[Start of Attachment]
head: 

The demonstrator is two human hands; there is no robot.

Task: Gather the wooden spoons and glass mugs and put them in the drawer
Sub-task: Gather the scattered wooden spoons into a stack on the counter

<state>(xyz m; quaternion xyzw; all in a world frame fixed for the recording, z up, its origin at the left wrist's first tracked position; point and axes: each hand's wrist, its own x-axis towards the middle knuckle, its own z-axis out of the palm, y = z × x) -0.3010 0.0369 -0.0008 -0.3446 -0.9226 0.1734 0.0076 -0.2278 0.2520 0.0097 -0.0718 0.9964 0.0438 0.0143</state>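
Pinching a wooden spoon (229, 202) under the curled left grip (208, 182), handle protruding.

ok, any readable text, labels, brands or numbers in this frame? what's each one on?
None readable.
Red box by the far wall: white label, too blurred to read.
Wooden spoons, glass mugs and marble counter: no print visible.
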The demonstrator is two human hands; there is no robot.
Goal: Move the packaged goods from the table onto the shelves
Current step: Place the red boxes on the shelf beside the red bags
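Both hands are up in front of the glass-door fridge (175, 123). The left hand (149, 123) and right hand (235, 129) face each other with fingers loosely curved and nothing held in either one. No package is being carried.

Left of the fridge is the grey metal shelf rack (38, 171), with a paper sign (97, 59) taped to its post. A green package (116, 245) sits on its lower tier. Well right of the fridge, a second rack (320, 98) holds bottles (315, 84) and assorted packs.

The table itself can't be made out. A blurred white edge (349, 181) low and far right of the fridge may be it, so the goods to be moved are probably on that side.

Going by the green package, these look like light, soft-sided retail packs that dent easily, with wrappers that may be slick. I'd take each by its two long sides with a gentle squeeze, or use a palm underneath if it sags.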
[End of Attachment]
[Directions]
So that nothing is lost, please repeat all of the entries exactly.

[Expected output]
head: 

The demonstrator is two human hands; there is no robot.

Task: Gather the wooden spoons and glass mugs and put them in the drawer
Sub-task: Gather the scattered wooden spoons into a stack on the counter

<state>(xyz m; quaternion xyzw; all in a world frame fixed for the recording, z up, its origin at the left wrist's first tracked position; point and axes: each hand's wrist, its own x-axis towards the middle knuckle, its own z-axis out of the palm, y = z × x) -0.3010 0.0369 -0.0008 -0.3446 -0.9226 0.1734 0.0076 -0.2278 0.2520 0.0097 -0.0718 0.9964 0.0438 0.0143</state>
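Pinching a wooden spoon (229, 202) under the curled left grip (208, 182), handle protruding.

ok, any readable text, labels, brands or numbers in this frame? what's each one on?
None readable.
Red box by the far wall: white label, too blurred to read.
Wooden spoons, glass mugs and marble counter: no print visible.
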The demonstrator is two human hands; there is no robot.
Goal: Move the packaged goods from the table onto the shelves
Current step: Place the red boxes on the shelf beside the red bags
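Both hands are up in front of the glass-door fridge (175, 123). The left hand (149, 123) and right hand (235, 129) face each other with fingers loosely curved and nothing held in either one. No package is being carried.

Left of the fridge is the grey metal shelf rack (38, 171), with a paper sign (97, 59) taped to its post. A green package (116, 245) sits on its lower tier. Well right of the fridge, a second rack (320, 98) holds bottles (315, 84) and assorted packs.

The table itself can't be made out. A blurred white edge (349, 181) low and far right of the fridge may be it, so the goods to be moved are probably on that side.

Going by the green package, these look like light, soft-sided retail packs that dent easily, with wrappers that may be slick. I'd take each by its two long sides with a gentle squeeze, or use a palm underneath if it sags.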

This answer is complete.